Hab mir ausszogen main schmutzig bluotbesudelt Westen um kain Verdacht auff mich zuo lenckhen unnd bin geflohen zurueck in main Herberg. Inn dero Vierttel geht selten die Guardia um unnd auch hat er nicht gemacht kein lauttes Lärmen alß er zum Tod kummen unnd war allain. Die Guardia wird mich nicht finnden, unnd selbst in caso ißt doch verantworttlich die Statdt unnd Gericht Baldurians Thor weillen ich ehrnhaffter Burger von durten. In main Kammer hab ich mich versteckhet bis zum Abend, alß ich bestiegen hab ain Karacken alllwo ich mich anietzo befindt unnd schreyb, zurueck nach Baldurians Thor. Ich werd Männer kauffen den Lobien von Duarte zur Red stellen unnd main Recht unnd Ehr ainklagen, anndernfalls will ich ihme offentlichen die Fehd ansagen unnd Schaden stifften wo mir möglich.

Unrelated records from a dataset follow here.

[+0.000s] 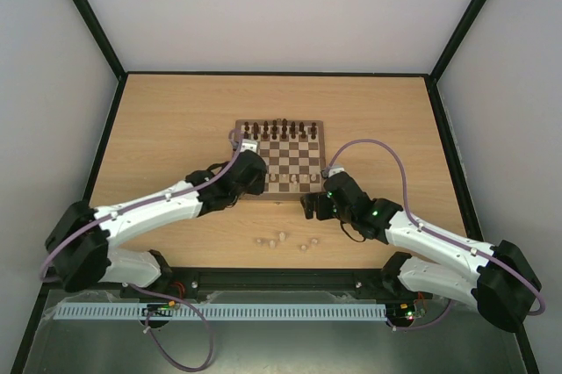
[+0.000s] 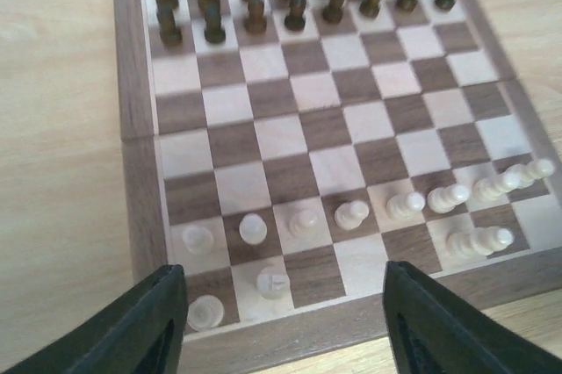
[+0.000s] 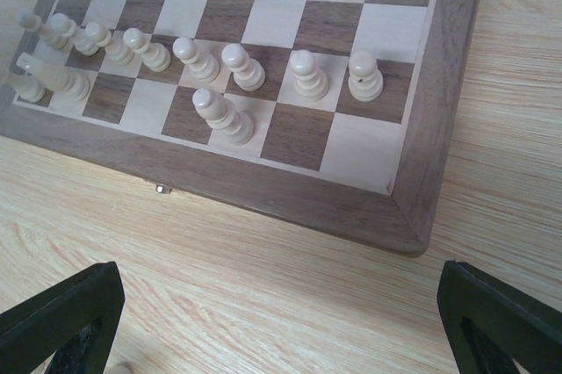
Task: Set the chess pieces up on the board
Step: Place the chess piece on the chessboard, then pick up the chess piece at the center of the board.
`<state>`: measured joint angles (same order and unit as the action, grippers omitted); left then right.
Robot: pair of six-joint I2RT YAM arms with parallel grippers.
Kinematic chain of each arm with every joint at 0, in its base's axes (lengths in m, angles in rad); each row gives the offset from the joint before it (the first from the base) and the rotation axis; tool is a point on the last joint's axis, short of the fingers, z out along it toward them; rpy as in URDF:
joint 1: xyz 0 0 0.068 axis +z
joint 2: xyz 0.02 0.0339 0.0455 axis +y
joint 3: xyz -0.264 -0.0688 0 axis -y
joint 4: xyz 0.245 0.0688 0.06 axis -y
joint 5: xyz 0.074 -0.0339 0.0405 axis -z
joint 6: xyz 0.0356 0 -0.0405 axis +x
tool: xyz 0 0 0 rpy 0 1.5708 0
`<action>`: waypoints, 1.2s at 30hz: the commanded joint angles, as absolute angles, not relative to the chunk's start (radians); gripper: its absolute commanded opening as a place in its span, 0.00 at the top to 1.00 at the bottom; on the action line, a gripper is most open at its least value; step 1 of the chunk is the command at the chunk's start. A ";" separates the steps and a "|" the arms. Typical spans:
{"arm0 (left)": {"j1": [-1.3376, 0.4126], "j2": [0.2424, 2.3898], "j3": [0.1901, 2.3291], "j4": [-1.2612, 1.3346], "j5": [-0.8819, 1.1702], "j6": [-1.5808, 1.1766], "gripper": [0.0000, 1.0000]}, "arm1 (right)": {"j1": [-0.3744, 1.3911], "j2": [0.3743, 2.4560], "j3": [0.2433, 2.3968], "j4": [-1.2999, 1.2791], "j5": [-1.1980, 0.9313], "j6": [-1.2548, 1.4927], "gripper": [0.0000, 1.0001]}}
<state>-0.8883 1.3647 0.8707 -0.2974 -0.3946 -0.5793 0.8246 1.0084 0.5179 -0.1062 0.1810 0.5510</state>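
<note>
**Fig. Back-row placement stage.** The board (image 1: 285, 160) was seen at centre frame on the bench (image 1: 176, 119), w/ dark pieces (image 1: 279, 131) ranked along its upper edge. A full row of pale pawns (image 2: 352, 214) was stood one row up from the board's lower edge. On the lowest row only three back-row pieces (image 2: 273, 282) were made out: two at lower left, one toward the right. Five loose pale pieces (image 1: 282, 237) were seen lying on the bench below the board, centre-bottom of the overhead view.

The left gripper (image 2: 283, 304) was held over the board's lower-left corner, jaws spread, nothing pinched btwn them. The right gripper (image 3: 281, 321) was hung over bare bench just below the board's lower-right corner, jaws spread wide, likewise empty.

Step judged: filling of the lowest row, approx. two-thirds of the pale set done. Next move, as judged: a gripper to be lowered onto one loose piece and closed on its narrow body w/o neighbours being knocked. The piece is then to be set upright on an empty lowest-row square.
</note>
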 commanded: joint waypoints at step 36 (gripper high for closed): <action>-0.894 0.958 0.560 0.100 -0.426 -0.460 0.01 | 0.823 0.861 0.446 -0.114 0.402 0.595 0.01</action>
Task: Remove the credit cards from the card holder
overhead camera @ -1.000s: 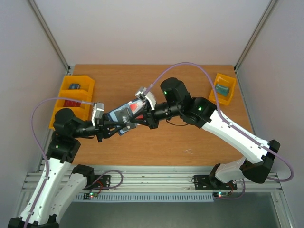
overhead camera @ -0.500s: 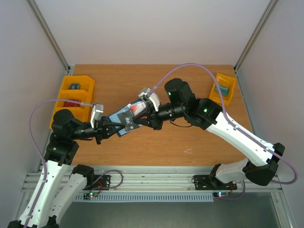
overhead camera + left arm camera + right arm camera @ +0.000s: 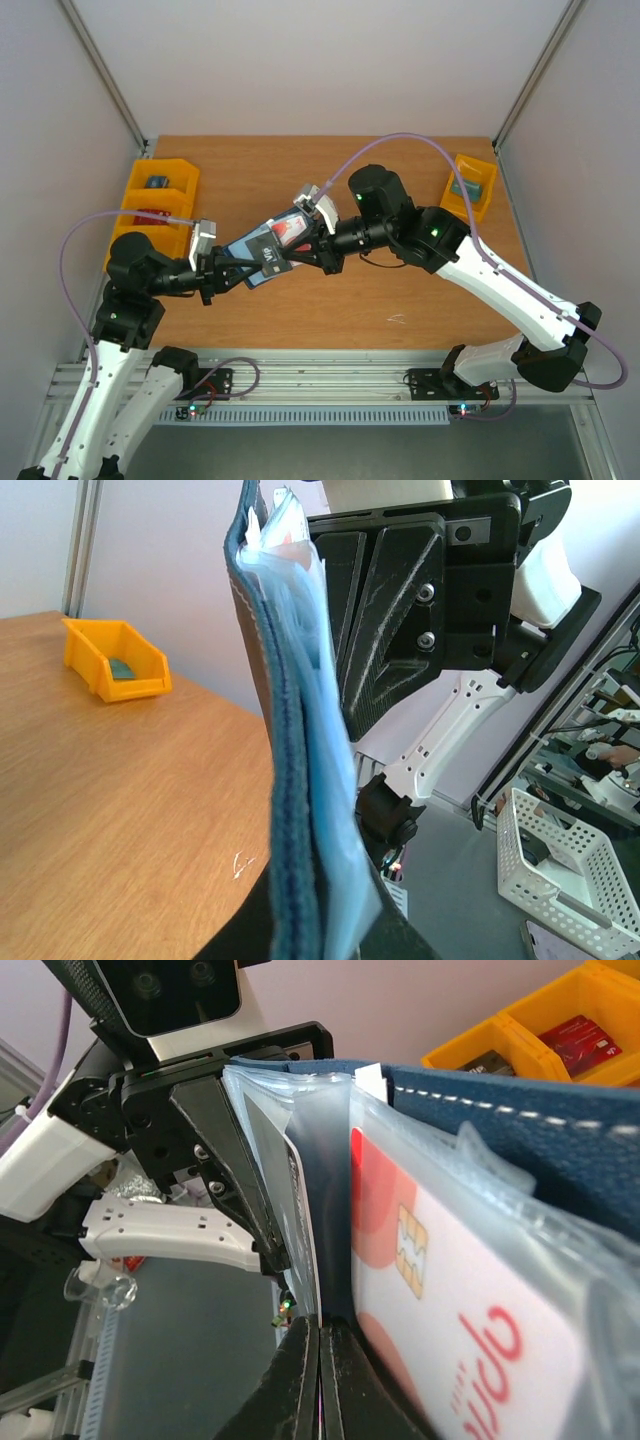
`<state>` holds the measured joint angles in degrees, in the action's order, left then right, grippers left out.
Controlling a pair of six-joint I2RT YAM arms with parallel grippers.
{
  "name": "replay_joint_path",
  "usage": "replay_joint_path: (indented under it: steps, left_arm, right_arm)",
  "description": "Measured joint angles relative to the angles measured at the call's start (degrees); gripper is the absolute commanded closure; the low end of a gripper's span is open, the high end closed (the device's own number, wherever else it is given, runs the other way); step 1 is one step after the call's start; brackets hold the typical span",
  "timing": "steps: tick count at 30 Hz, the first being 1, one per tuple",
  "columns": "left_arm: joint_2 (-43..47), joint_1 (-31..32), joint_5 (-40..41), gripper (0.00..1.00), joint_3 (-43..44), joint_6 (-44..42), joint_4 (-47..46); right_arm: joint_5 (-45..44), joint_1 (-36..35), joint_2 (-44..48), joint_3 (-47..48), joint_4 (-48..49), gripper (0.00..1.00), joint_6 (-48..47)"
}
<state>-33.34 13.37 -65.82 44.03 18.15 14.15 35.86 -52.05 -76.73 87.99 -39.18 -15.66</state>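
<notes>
1. The left gripper (image 3: 243,268) had just clamped shut on the lower end of the card holder (image 3: 262,250). A second earlier its jaws were partly open. The navy wallet hung in mid-air between the two arms, above the bench (image 3: 400,290), and had been carried slightly toward the right arm.
2. The right gripper (image 3: 318,1355) was pinched tight on a thin edge among the holder's clear sleeves. Whether that edge was a card or only plastic could not be told.
3. The pale card with the red mark (image 3: 440,1290) remained in its sleeve, so no card appeared to be out yet. With both ends now held, a pull looked possible.
4. The bench below lay bare, giving room to draw the arms apart. The yellow bins (image 3: 150,205) on the left edge and the small bin (image 3: 470,187) at the far right stood well clear.
</notes>
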Motion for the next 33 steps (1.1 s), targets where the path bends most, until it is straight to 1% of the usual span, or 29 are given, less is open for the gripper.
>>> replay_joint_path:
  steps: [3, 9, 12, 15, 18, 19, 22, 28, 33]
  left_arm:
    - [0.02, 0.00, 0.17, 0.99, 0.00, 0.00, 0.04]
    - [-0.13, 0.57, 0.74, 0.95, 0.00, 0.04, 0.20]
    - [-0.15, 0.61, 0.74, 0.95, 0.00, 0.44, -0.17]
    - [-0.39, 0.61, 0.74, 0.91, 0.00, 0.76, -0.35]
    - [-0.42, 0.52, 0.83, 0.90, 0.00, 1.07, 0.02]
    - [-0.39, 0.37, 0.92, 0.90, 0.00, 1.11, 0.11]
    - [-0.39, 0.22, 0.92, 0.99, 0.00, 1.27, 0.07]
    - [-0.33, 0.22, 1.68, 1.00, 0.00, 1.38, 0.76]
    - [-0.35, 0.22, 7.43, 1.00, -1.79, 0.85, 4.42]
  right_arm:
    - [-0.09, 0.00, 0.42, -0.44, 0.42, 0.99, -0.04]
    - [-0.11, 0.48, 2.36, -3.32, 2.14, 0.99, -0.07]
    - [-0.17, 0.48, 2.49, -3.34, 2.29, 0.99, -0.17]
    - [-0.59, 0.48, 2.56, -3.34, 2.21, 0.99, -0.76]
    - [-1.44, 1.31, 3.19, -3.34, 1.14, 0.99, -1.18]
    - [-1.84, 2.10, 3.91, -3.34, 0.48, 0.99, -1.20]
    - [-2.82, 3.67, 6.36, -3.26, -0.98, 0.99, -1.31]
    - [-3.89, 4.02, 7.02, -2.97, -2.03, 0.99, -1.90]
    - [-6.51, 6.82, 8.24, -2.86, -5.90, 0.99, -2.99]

Wenn ich doch nur weyß dass es main Karolynnen guet gehet unnd sie sehen kunnt um mir zuo geben Krafft. Das arme Geschöpff weyß nichts von der Wellt die ißt schlecht unnd den Launnen der Götter unnterworffen. Nie het ich dacht die Götter vermuochten mich, Kynrad von Veith, Mann der libri (ain Stiffter der zweythöechsten Klassen zuo Kertzenburgkh!) unnd der Ehr, machen ain Schwert fuhren voller Zorrn niederstechen die Feyndt die ich niemalen hab verdienet. Die Wut frisst an main Hertz wie die Wölff an dem totten Hirschen. Bald mach ich selbsten die metamorphosia zum Wolff. Bin geworden ain Rächer vor die Götter. Hohr, du Herr der drey Donner, unnd Schahr, main Schicksal vertrauw ich eüch an.